Confirm your citizenship status with the Embassy of the Hashemite Kingdom of Jordan prior to departure.
In cases of family dispute involving children, before travelling to Jordan, both parents should ensure that they are fully aware of the implications of local laws on children’s mobility, access and custody.
Under Jordanian law, any adult male may prevent his minor children from leaving Jordan by placing a hold on their travel with Jordanian authorities.
It is also legal in Jordan for husbands to place a travel hold on their wife and for adult male relatives (uncles, brothers, grandfathers) to request that a court place a travel hold on unmarried adult female relatives.
Immigration officials may prevent children travelling with their mothers from departing Jordan without the father’s consent. This is possible even if the child or woman is solely a Canadian citizen. Jordanian authorities consider disputes surrounding travel holds as private family matters, and the Canadian embassy is limited in its ability to intervene.

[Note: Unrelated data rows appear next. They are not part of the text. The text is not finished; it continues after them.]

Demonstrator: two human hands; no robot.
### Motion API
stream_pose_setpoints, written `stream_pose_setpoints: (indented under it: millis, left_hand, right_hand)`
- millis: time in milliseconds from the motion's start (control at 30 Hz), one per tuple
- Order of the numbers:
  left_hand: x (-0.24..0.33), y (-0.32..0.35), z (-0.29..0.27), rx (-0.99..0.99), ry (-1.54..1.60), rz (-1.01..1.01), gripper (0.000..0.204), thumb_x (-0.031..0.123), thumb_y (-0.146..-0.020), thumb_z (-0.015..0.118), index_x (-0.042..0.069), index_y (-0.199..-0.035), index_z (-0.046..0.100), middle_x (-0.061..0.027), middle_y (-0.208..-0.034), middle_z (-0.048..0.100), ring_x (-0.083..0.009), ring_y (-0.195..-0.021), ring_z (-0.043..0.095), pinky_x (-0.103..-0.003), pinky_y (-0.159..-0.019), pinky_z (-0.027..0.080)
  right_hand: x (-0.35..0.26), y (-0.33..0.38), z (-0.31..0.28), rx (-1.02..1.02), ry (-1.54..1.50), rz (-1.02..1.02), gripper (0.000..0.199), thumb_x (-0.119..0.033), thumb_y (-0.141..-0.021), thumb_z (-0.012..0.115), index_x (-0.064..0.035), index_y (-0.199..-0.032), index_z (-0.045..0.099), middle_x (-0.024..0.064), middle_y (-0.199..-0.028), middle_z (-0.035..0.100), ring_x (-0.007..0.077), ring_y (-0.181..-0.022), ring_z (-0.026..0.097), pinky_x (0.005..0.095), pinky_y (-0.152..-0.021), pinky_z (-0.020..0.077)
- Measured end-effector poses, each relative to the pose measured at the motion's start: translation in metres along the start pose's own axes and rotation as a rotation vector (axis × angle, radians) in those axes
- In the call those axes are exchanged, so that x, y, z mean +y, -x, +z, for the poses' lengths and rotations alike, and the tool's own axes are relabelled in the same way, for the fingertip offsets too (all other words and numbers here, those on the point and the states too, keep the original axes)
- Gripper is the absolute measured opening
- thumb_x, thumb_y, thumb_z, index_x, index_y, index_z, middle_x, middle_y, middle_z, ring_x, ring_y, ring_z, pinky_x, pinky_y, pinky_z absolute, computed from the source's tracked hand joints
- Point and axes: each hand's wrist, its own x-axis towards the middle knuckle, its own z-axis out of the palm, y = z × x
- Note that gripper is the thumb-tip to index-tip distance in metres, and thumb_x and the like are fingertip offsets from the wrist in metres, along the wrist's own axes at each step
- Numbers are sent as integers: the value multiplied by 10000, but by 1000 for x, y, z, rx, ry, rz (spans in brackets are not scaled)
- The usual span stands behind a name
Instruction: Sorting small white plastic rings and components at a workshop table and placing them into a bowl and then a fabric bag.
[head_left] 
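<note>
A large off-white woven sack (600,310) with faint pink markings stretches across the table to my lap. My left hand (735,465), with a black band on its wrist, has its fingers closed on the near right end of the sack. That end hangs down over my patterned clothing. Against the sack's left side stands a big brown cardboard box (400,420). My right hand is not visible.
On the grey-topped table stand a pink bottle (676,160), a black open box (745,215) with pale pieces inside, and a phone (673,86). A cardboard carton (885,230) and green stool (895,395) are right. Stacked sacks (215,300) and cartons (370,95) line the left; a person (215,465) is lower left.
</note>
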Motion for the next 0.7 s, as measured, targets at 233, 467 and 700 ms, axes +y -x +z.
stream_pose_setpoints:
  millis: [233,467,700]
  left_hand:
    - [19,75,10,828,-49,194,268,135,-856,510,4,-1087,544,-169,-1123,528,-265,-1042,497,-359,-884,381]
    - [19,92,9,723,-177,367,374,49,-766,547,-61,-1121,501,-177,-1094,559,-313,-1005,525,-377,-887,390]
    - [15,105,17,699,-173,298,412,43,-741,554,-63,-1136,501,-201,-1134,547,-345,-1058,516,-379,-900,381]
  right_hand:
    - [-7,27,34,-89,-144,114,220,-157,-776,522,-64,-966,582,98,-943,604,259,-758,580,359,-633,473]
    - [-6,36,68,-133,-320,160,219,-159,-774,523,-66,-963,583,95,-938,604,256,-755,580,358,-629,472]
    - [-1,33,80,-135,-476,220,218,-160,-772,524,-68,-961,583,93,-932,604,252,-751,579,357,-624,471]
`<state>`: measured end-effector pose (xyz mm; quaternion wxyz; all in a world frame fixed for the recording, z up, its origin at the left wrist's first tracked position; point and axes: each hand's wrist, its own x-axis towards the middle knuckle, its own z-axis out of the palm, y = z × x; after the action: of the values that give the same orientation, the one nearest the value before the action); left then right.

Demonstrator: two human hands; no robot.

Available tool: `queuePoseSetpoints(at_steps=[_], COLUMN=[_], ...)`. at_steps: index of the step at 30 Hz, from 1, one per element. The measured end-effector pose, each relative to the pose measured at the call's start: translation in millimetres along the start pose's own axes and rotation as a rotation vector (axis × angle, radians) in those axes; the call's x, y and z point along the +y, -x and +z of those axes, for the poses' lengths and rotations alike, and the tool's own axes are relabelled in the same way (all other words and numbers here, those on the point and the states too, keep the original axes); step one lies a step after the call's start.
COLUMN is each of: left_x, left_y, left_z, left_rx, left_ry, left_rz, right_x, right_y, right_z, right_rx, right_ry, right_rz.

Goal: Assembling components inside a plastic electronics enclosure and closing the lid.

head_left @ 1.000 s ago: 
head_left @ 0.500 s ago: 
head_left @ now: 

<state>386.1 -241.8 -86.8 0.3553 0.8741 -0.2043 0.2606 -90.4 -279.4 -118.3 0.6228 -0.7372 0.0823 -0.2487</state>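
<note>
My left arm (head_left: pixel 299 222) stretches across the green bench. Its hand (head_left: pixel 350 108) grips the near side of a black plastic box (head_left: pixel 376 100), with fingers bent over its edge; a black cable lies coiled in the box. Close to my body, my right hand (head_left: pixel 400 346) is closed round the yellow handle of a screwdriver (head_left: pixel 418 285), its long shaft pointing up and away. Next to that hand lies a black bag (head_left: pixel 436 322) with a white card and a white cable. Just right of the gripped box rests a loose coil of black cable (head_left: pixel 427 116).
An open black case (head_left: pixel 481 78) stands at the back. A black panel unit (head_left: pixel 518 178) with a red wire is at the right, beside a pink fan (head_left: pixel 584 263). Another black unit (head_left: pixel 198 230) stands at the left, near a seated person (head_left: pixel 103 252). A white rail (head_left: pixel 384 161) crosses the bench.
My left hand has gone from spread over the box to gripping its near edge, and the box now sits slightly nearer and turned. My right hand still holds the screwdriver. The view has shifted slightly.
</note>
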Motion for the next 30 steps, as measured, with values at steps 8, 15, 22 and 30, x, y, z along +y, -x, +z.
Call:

Travel holds may only be removed by the person who placed them or by a court.
The currency is the Jordanian dinar (JOD). Automated banking machines are available in Amman and other larger cities, and at the Queen Alia International Airport, but are limited elsewhere. Larger stores and restaurants in Amman and other tourist areas accept credit cards. U.S. dollars and euros can be easily converted into local currency. Canadian currency and traveller’s cheques are not widely accepted.
Natural disasters and climate
Natural disasters & climate
Jordan is located in an active seismic zone. Landslides are possible in affected areas, and strong aftershocks may occur up to one week after the initial earthquake.
Droughts, flash floods, as well as sand and dust storms occur.
Snowfall is infrequent, but causes extensive road closures and disrupts public services when it occurs.
Dial 911 for emergency assistance.
Amman - Embassy of Canada
For emergency consular assistance, call the Embassy of Canada in Amman and follow the instructions. At any time, you may also contact the Emergency Watch and Response Centre in Ottawa.
The decision to travel is your choice and you are responsible for your personal safety abroad. The Government of Canada takes the safety and security of Canadians abroad very seriously and provides credible and timely information in its Travel Advice to enable you to make well-informed decisions regarding your travel abroad. In the event of a large-scale emergency, every effort will be made to provide assistance. However, there may be constraints that will limit the ability of the Government of Canada to provide services.